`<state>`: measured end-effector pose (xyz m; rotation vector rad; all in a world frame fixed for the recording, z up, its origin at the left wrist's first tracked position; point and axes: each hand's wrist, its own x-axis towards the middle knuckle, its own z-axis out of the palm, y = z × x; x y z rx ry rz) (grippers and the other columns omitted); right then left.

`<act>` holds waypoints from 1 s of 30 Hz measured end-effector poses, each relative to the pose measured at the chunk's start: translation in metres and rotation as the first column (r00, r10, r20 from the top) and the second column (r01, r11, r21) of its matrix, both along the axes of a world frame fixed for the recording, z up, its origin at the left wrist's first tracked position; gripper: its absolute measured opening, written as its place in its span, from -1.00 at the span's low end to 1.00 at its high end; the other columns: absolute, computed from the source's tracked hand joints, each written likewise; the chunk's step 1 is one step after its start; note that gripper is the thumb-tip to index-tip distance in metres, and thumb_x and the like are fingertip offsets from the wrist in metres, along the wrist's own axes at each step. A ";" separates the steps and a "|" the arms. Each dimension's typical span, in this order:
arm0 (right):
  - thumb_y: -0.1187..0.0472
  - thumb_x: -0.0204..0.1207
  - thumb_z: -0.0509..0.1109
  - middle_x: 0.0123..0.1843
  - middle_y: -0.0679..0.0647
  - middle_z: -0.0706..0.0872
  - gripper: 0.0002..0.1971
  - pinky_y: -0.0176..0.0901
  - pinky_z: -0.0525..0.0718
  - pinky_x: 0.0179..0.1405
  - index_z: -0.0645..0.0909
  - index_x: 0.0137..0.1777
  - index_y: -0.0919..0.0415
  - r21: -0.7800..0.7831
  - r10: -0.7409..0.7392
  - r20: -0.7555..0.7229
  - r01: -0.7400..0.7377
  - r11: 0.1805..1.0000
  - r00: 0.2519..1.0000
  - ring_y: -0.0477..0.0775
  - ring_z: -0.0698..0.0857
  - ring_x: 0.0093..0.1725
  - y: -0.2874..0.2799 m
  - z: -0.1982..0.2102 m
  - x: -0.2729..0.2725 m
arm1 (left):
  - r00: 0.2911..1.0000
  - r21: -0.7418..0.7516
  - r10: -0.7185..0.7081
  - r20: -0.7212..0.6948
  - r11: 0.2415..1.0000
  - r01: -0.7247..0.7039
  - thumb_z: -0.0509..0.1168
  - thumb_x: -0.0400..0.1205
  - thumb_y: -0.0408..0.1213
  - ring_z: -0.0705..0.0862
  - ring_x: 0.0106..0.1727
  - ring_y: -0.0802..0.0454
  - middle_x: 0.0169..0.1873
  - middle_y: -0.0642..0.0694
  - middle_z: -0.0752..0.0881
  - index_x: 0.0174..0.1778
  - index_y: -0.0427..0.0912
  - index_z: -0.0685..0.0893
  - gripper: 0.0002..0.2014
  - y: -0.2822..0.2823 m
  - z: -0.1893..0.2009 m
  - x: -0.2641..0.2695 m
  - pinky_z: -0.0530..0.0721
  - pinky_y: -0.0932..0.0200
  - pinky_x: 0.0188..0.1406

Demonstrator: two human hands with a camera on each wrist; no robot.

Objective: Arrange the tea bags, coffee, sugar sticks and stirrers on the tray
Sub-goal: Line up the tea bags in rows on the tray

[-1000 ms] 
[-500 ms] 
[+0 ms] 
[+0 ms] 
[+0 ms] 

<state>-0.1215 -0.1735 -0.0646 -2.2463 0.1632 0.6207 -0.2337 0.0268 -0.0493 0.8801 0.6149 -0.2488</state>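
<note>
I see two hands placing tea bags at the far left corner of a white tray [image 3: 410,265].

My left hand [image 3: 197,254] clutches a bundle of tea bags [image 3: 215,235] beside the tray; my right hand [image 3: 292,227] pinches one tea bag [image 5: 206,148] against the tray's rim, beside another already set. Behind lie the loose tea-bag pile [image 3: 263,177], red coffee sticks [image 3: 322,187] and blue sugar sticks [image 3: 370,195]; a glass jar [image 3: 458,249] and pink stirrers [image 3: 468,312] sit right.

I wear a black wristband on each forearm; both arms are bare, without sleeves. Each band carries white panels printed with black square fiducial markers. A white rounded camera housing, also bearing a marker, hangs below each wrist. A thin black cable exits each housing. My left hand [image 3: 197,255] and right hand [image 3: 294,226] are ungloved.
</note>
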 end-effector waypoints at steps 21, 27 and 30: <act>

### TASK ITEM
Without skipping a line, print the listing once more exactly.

### EXERCISE RESPONSE
`<state>`: measured end-effector pose (xyz m; rotation vector rad; all in a world frame fixed for the recording, z up, its origin at the left wrist's first tracked position; point and axes: each hand's wrist, its own x-axis towards the middle knuckle, its own z-axis out of the palm, y = z × x; x y z rx ry rz) (grippers and the other columns omitted); right then left.

`<act>` holds waypoints from 1 s of 30 Hz measured end-effector poses, each relative to the pose measured at the chunk's start: translation in metres and rotation as the first column (r00, r10, r20 from the top) and the second column (r01, r11, r21) of its matrix, both along the axes of a world frame fixed for the recording, z up, its origin at the left wrist's first tracked position; gripper: its absolute measured opening, written as its place in its span, from -1.00 at the span's low end to 1.00 at its high end; the other columns: absolute, computed from the source's tracked hand joints, each written likewise; the chunk's step 1 is one step after its start; note that gripper is the thumb-tip to index-tip distance in metres, and thumb_x and the like are fingertip offsets from the wrist in metres, along the wrist's own axes at each step. A ";" separates the steps and a "|" the arms. Each dimension's typical span, in this order:
arm0 (right):
  - thumb_y: -0.1187..0.0472
  - thumb_x: -0.0204..0.1207
  - thumb_z: -0.0509..0.1109
  - middle_x: 0.0123..0.1843
  - middle_y: -0.0679..0.0647
  - middle_z: -0.0706..0.0872
  - gripper: 0.0002..0.1971
  - pinky_y: -0.0176..0.0901
  - pinky_z: -0.0525..0.0718
  - pinky_x: 0.0179..0.1405
  - index_z: -0.0645..0.0909
  - index_x: 0.0137..0.1777
  - index_y: -0.0919..0.0415
  - r21: -0.7800..0.7831
  - r10: -0.7409..0.7392
  - r20: -0.7555..0.7229
  - r01: -0.7400..0.7377
  - r11: 0.1805..1.0000
  - r00: 0.2519..1.0000
  - ring_y: -0.0477..0.0775
  - ring_z: -0.0698..0.0857
  - ring_x: 0.0093..0.1725
  - y: -0.2874..0.2799 m
  - z: -0.1982..0.2102 m
  - x: -0.2729..0.2725 m
arm1 (left):
  - r00: 0.2911..1.0000
  - r21: -0.7418..0.7516
  - r10: -0.7185..0.7081
  - r20: -0.7212..0.6948
  - r11: 0.2415..1.0000
  - r01: -0.7247..0.7039
  - thumb_z: -0.0509..0.1168
  - thumb_x: -0.0400..0.1205
  - thumb_y: -0.0408..0.1213
  - ring_z: -0.0705..0.0862
  - ring_x: 0.0106..0.1727
  - ring_y: -0.0802..0.0454
  - middle_x: 0.0169..0.1873
  - middle_y: -0.0642..0.0694
  - middle_z: -0.0752..0.0881
  - index_x: 0.0174..0.1778
  - index_y: -0.0427..0.0912
  - index_z: -0.0685..0.0893
  - gripper: 0.0002..0.2014
  - y: -0.2822..0.2823 m
  - z: -0.1893..0.2009 m
  - x: -0.2641..0.2695 m
  - pinky_z: -0.0530..0.0721
  - pinky_y: -0.0932..0.0200
  - pinky_x: 0.0188..0.1406

Demonstrator: two human hands with a camera on each wrist; no robot.

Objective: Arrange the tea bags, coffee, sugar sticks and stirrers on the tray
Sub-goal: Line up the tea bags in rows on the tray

[-1000 ms] 
[-500 ms] 
[+0 ms] 
[+0 ms] 
[+0 ms] 

<state>-0.1215 -0.1735 -0.0646 -2.2463 0.1632 0.6207 -0.2337 0.0268 -0.0493 0.8801 0.6149 -0.2488</state>
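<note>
I see two hands placing tea bags at the far left corner of a white tray [image 3: 410,265].

My left hand [image 3: 197,254] clutches a bundle of tea bags [image 3: 215,235] beside the tray; my right hand [image 3: 292,227] pinches one tea bag [image 5: 206,148] against the tray's rim, beside another already set. Behind lie the loose tea-bag pile [image 3: 263,177], red coffee sticks [image 3: 322,187] and blue sugar sticks [image 3: 370,195]; a glass jar [image 3: 458,249] and pink stirrers [image 3: 468,312] sit right.

I wear a black wristband on each forearm; both arms are bare, without sleeves. Each band carries white panels printed with black square fiducial markers. A white rounded camera housing, also bearing a marker, hangs below each wrist. A thin black cable exits each housing. My left hand [image 3: 197,255] and right hand [image 3: 294,226] are ungloved.
</note>
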 end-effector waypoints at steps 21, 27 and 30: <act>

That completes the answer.